Directions >> Wherever a picture appears, skip it and retype the rest of the data exactly.

Recorded information >>
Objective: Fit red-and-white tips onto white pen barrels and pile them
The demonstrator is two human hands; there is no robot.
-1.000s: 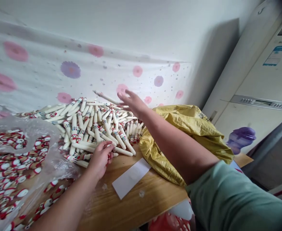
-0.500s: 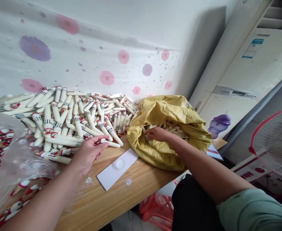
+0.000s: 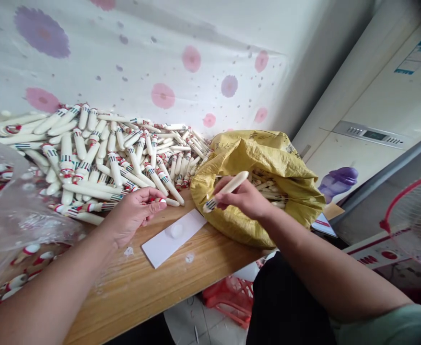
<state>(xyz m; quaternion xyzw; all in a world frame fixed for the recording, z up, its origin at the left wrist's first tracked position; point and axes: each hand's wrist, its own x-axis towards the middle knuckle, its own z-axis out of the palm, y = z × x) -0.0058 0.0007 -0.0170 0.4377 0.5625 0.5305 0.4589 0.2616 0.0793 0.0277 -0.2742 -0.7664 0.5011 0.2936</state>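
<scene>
My right hand (image 3: 244, 196) is in front of the opening of a yellow woven sack (image 3: 228, 232), its fingers closed around a white multicolour pen barrel (image 3: 234, 184). The barrel is tilted, its coloured-slider end pointing down and left. My left hand (image 3: 136, 211) pinches a small red-and-white pen topper (image 3: 161, 201) between thumb and forefinger, mostly hidden by the fingers. Behind that hand lies a heap of white pens (image 3: 113, 170) with red tops. More pen barrels (image 3: 270, 191) lie inside the sack.
A white card (image 3: 160, 247) with a round white glob (image 3: 176, 232) lies on the wooden table (image 3: 134, 302). At the left, a clear plastic bag (image 3: 12, 206) holds red-and-white toppers (image 3: 14, 282). A red stool (image 3: 232, 297) stands below; a fan (image 3: 419, 215) is at right.
My right hand has come up out of the sack with a white pen barrel in it. My left hand still holds the topper. The camera view has shifted slightly.
</scene>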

Solution below >>
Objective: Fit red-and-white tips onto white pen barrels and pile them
The demonstrator is two human hands; there is no robot.
-1.000s: 
-0.500s: 
+0.000s: 
<state>(xyz m; quaternion xyzw; all in a world frame fixed for the recording, z up, its origin at the left wrist's first tracked position; point and axes: each hand's wrist, its own x-axis towards the middle knuckle, its own z-axis out of the palm, y = z × x) -0.0058 0.0007 -0.0170 0.4377 0.5625 0.5305 0.4589 0.2616 0.0793 0.0277 -0.2742 -0.7664 0.5011 0.2936</state>
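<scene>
My right hand (image 3: 244, 196) is in front of the opening of a yellow woven sack (image 3: 228, 232), its fingers closed around a white multicolour pen barrel (image 3: 234, 184). The barrel is tilted, its coloured-slider end pointing down and left. My left hand (image 3: 136, 211) pinches a small red-and-white pen topper (image 3: 161, 201) between thumb and forefinger, mostly hidden by the fingers. Behind that hand lies a heap of white pens (image 3: 113, 170) with red tops. More pen barrels (image 3: 270, 191) lie inside the sack.
A white card (image 3: 160, 247) with a round white glob (image 3: 176, 232) lies on the wooden table (image 3: 134, 302). At the left, a clear plastic bag (image 3: 12, 206) holds red-and-white toppers (image 3: 14, 282). A red stool (image 3: 232, 297) stands below; a fan (image 3: 419, 215) is at right.
My right hand has come up out of the sack with a white pen barrel in it. My left hand still holds the topper. The camera view has shifted slightly.
</scene>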

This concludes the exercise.